Task directions: Would you return the full listing exactly, with nothing altered?

▼▼▼

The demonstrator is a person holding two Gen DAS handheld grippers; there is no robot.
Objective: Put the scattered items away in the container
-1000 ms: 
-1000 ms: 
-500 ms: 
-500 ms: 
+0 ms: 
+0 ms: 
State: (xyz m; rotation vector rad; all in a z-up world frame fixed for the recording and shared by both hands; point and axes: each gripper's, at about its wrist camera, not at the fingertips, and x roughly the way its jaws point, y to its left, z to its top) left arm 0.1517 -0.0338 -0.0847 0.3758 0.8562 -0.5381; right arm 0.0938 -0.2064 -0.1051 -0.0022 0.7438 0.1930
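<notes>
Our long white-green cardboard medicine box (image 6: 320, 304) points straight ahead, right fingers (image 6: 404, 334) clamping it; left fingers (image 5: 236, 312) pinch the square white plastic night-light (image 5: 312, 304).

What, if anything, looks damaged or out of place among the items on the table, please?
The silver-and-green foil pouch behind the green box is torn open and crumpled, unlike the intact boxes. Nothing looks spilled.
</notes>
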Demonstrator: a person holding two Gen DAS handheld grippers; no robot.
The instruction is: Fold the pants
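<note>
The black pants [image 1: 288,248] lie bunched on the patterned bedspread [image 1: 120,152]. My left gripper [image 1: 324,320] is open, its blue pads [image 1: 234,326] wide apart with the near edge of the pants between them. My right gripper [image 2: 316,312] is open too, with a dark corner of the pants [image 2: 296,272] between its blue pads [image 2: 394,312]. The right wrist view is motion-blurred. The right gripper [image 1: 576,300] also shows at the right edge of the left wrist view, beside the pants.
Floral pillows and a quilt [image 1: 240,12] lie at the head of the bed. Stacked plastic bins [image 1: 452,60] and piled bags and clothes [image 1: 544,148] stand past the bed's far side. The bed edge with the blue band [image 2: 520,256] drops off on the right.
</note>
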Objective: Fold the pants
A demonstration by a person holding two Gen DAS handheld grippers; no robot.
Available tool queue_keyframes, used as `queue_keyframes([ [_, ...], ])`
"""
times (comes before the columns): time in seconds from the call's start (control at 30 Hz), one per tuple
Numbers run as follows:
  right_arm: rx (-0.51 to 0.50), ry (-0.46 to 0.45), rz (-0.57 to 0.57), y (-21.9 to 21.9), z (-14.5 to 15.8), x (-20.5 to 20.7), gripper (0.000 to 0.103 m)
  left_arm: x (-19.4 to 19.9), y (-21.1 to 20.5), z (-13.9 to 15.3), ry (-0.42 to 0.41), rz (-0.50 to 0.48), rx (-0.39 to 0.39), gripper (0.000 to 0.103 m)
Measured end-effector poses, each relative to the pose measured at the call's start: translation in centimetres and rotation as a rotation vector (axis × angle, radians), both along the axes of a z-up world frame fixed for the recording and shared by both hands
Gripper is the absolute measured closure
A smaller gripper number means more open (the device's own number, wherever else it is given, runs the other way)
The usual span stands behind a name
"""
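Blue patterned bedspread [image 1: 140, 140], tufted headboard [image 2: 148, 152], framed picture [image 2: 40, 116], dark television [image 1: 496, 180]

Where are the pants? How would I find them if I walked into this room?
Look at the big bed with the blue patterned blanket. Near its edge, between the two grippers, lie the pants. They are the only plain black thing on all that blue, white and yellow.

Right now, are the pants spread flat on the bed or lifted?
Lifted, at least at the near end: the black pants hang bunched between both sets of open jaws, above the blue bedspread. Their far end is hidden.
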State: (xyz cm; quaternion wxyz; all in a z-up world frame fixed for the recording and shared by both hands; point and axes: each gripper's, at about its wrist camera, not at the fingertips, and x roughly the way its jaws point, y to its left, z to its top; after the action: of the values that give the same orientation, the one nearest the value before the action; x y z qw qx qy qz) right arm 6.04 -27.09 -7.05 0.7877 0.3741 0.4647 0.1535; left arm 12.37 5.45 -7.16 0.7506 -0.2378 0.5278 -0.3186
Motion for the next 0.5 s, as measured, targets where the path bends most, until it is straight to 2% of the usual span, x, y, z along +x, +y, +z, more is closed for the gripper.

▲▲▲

Your solution:
The demonstrator is a person holding two Gen DAS handheld grippers; there is no robot.
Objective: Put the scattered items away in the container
-1000 ms: 
-1000 ms: 
-500 ms: 
-500 ms: 
+0 ms: 
+0 ms: 
State: (xyz m; rotation vector rad; all in a z-up world frame fixed for the recording and shared by both hands; point and axes: each gripper's, at about its wrist camera, not at the fingertips, and x roughly the way its jaws point, y to its left, z to its top) left arm 0.1517 -0.0338 -0.0847 0.3758 0.8562 -0.5381; right arm 0.0938 -0.2064 -0.1051 -0.0022 0.7438 0.1930
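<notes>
Our long white-green cardboard medicine box (image 6: 320, 304) points straight ahead, right fingers (image 6: 404, 334) clamping it; left fingers (image 5: 236, 312) pinch the square white plastic night-light (image 5: 312, 304).

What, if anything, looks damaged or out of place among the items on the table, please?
The silver-and-green foil pouch behind the green box is torn open and crumpled, unlike the intact boxes. Nothing looks spilled.
</notes>
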Demonstrator: a person holding two Gen DAS handheld grippers; no robot.
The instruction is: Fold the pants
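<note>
The black pants [image 1: 288,248] lie bunched on the patterned bedspread [image 1: 120,152]. My left gripper [image 1: 324,320] is open, its blue pads [image 1: 234,326] wide apart with the near edge of the pants between them. My right gripper [image 2: 316,312] is open too, with a dark corner of the pants [image 2: 296,272] between its blue pads [image 2: 394,312]. The right wrist view is motion-blurred. The right gripper [image 1: 576,300] also shows at the right edge of the left wrist view, beside the pants.
Floral pillows and a quilt [image 1: 240,12] lie at the head of the bed. Stacked plastic bins [image 1: 452,60] and piled bags and clothes [image 1: 544,148] stand past the bed's far side. The bed edge with the blue band [image 2: 520,256] drops off on the right.
</note>
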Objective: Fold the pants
A demonstration by a person holding two Gen DAS handheld grippers; no robot.
Available tool queue_keyframes, used as `queue_keyframes([ [_, ...], ])`
"""
times (comes before the columns): time in seconds from the call's start (control at 30 Hz), one per tuple
Numbers run as follows:
  right_arm: rx (-0.51 to 0.50), ry (-0.46 to 0.45), rz (-0.57 to 0.57), y (-21.9 to 21.9), z (-14.5 to 15.8), x (-20.5 to 20.7), gripper (0.000 to 0.103 m)
  left_arm: x (-19.4 to 19.9), y (-21.1 to 20.5), z (-13.9 to 15.3), ry (-0.42 to 0.41), rz (-0.50 to 0.48), rx (-0.39 to 0.39), gripper (0.000 to 0.103 m)
Measured end-effector poses, each relative to the pose measured at the call's start: translation in centimetres and rotation as a rotation vector (axis × angle, radians), both along the axes of a z-up world frame fixed for the recording and shared by both hands
Gripper is the absolute measured closure
A smaller gripper number means more open (the device's own number, wherever else it is given, runs the other way)
The usual span stands behind a name
"""
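Blue patterned bedspread [image 1: 140, 140], tufted headboard [image 2: 148, 152], framed picture [image 2: 40, 116], dark television [image 1: 496, 180]

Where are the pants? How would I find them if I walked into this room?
Look at the big bed with the blue patterned blanket. Near its edge, between the two grippers, lie the pants. They are the only plain black thing on all that blue, white and yellow.

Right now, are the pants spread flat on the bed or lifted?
Lifted, at least at the near end: the black pants hang bunched between both sets of open jaws, above the blue bedspread. Their far end is hidden.
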State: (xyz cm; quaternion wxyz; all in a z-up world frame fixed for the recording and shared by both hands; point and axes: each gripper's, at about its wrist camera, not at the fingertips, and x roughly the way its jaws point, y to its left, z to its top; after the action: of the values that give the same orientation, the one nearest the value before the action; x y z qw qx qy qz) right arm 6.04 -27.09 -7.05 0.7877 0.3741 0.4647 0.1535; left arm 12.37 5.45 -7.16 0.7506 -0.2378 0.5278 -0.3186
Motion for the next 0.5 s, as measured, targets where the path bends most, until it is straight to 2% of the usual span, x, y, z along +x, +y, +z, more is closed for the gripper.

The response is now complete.